The Moorcock (1889) LR 14 PD 64 (CA)

FACTS: The defendant owned a wharf and contracted with the


claimant permitting him to dock his ship at a jetty. The jetty extended
into the Thames and, at low tide, the ship would touch the river bed—
a fact known to both parties. At low tide, the ship was grounded on a
ridge of hard ground and was damaged.
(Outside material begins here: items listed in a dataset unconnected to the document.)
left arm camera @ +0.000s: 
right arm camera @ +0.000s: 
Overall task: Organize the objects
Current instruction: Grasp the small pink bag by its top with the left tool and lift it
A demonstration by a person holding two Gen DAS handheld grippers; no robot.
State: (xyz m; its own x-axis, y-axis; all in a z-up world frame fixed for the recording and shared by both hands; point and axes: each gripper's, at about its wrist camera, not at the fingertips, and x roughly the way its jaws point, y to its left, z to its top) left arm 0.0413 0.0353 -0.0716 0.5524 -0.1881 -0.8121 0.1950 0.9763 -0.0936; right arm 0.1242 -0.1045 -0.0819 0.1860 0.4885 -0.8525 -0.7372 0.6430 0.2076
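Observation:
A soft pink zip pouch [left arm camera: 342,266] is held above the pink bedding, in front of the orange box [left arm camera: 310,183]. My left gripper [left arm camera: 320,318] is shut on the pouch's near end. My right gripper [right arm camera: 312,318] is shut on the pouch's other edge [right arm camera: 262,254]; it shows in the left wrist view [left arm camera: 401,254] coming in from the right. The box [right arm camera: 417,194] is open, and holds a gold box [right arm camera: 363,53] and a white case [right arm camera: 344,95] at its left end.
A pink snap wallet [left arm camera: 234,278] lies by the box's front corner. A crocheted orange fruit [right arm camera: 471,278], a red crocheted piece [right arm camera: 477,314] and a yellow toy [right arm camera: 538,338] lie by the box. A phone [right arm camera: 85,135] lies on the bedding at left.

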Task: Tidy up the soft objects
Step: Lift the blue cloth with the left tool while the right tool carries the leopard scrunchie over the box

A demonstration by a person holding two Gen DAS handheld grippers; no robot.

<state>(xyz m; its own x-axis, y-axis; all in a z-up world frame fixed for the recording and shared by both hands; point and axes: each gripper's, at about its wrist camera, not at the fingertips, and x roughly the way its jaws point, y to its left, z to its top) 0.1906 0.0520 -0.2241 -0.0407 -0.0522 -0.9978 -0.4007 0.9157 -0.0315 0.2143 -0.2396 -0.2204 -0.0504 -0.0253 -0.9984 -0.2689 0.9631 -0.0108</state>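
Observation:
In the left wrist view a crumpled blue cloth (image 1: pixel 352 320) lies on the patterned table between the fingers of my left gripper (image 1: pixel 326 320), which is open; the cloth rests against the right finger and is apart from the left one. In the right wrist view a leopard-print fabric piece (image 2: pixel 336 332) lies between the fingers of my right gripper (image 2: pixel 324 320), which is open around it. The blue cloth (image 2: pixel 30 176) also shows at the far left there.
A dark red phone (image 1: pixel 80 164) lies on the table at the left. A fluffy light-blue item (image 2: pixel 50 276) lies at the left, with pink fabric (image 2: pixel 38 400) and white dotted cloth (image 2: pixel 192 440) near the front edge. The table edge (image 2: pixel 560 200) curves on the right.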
The defendant denied
liability on the ground that there was no term in the contract
guaranteeing the safety of the claimant’s ship.

HELD: The Court implied a term into the contract providing that the
defendant would take ‘reasonable care to find out that the bottom of
the river is reasonably fit for the purpose for which they agree that
their jetty should be used’.42 However, the Court stated that a term
should only be implied where it is necessary to ‘give such business
efficacy to the transaction as must have been intended at all events
by both parties who are business men’.43

Shirlaw v Southern Foundries (1926) Ltd [1939] 2 KB 206


(CA)

FACTS: In 1933, Shirlaw entered into a contract with Southern


Foundries, which provided that he would be its managing director for
ten years. In 1936, Southern Foundries was taken over by another
company, which changed Southern Foundries’ articles of association
to allow it to dismiss Shirlaw, which it did.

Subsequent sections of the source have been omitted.